As for local communication, there are a handful of options.

No Network

The most simple way to isolate the VM network is to not have a network to begin with. This is easy to toggle in every aforementioned virtualization software, making it appealing. However, many malware samples require access to a network, and some will completely change behavior if no network is detected.

Host-Only Network

Another option is to allow the VM to connect to a host-only network, where the only other accessible system is the host machine. This allows the VM and the host to communicate, but the VM would be unable to connect to the internet. This is a dangerous game to play, especially if your VM and host use the same OS that the malware is targeting; infection may spread to the host if it is not also hardened.

VLAN

A “best of both worlds option” is to have a completely independent network for malware analysis. At the virtual layer, this can be done with a VLAN, allowing VMs to communicate only with each other. This has the added benefit of a “day-to-day” system never being exposed to the communications.

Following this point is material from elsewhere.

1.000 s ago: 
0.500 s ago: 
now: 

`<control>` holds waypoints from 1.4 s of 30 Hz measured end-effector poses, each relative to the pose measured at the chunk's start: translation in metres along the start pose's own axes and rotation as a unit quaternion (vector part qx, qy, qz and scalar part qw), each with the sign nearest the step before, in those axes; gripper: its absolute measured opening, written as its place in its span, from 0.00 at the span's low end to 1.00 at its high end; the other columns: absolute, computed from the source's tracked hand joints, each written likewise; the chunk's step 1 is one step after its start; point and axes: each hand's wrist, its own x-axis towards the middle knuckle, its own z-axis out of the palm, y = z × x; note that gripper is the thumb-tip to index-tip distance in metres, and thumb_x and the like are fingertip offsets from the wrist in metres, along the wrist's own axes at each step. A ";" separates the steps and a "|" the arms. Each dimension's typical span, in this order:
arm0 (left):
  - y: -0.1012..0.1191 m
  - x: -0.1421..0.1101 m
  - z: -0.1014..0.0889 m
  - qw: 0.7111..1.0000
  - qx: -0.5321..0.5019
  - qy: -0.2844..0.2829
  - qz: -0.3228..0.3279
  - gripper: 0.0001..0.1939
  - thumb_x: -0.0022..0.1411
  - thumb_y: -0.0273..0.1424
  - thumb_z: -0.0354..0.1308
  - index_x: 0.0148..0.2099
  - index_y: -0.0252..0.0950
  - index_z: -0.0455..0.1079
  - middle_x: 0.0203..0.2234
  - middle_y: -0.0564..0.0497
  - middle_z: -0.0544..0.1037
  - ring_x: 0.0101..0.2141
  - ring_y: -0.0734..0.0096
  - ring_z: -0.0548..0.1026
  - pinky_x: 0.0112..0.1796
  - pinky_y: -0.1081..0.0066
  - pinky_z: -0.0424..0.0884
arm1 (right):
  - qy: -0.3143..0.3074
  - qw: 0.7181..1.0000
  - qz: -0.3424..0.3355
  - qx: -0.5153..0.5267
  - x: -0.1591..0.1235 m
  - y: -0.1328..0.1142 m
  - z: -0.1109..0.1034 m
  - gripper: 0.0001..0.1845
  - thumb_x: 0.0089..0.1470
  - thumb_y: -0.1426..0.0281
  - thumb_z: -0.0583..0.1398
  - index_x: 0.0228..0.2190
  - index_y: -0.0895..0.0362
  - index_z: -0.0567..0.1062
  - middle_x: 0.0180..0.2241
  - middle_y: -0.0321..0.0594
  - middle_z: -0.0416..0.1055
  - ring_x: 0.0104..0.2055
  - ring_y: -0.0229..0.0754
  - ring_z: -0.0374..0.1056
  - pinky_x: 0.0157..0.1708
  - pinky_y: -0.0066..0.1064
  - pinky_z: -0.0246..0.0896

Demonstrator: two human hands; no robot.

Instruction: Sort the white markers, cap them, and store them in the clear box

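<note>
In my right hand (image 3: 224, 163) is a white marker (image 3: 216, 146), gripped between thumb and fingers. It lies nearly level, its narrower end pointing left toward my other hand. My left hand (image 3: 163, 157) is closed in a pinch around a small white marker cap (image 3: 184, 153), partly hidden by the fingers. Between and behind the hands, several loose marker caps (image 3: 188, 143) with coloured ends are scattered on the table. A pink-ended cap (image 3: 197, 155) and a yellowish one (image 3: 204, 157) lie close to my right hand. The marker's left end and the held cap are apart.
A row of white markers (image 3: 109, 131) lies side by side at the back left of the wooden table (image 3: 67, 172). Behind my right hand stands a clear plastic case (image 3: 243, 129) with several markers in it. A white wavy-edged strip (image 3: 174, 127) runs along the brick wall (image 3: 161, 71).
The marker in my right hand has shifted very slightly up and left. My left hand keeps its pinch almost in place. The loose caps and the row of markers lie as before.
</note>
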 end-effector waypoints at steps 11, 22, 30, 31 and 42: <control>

Dedicated Physical Network

An advanced but powerful option is to create an isolated network at the physical layer using a dedicated router. The benefit to this over the VLAN is that other physical devices may connect to the router, which is especially valuable if an already-infected device is received or something like a cellphone is of interest.

The host may connect to a safe network and the malware network over different interfaces (i.e. Ethernet and WiFi). Then, with OS-dependent configuration, the host can drop all incoming traffic on the malware network. With the VM network configured as a bridged adapter to the malware network interface, it will be able to communicate with every other endpoint but the host. On a Linux host, these two simple commands can be used to configure the firewall in such a way:

iptables -A INPUT -i <interface_name> -j DROP
iptables -A OUTPUT -o <interface_name> -j ACCEPT

Convenience Software

Virtualization software provides the user with ways to communicate between the host and the guest: sharing a clipboard, USB ports, and even entire folders. However, these act as avenues of communication for malware as well.

Take a shared USB port for example. Let’s say a thumbdrive is shared to the malware-infested VM. Later, the VM is unexpectedly shut down without unplugging the thumbdrive, thus transferring control of the thumbdrive from the VM to the host. If the malware spread onto the thumbdrive during the time it was controlled by the VM, then it may spread onto the host.

Likewise, a shared folder is an easy communication path from VM to host. Particularly for ransomware, shared folders pose no benefits worth the risk.

Conclusion

With all that hard work done… take a snapshot to act as a baseline between malware samples.

The VM is now ready to analyze malware in a way that is as safe and secure as possible. Enough carelessness on the internet might result in some interesting downloads, but the de facto source of malware for security research is vx-underground. Or, if you know the hash and have a premium account, you can download it from VirusTotal.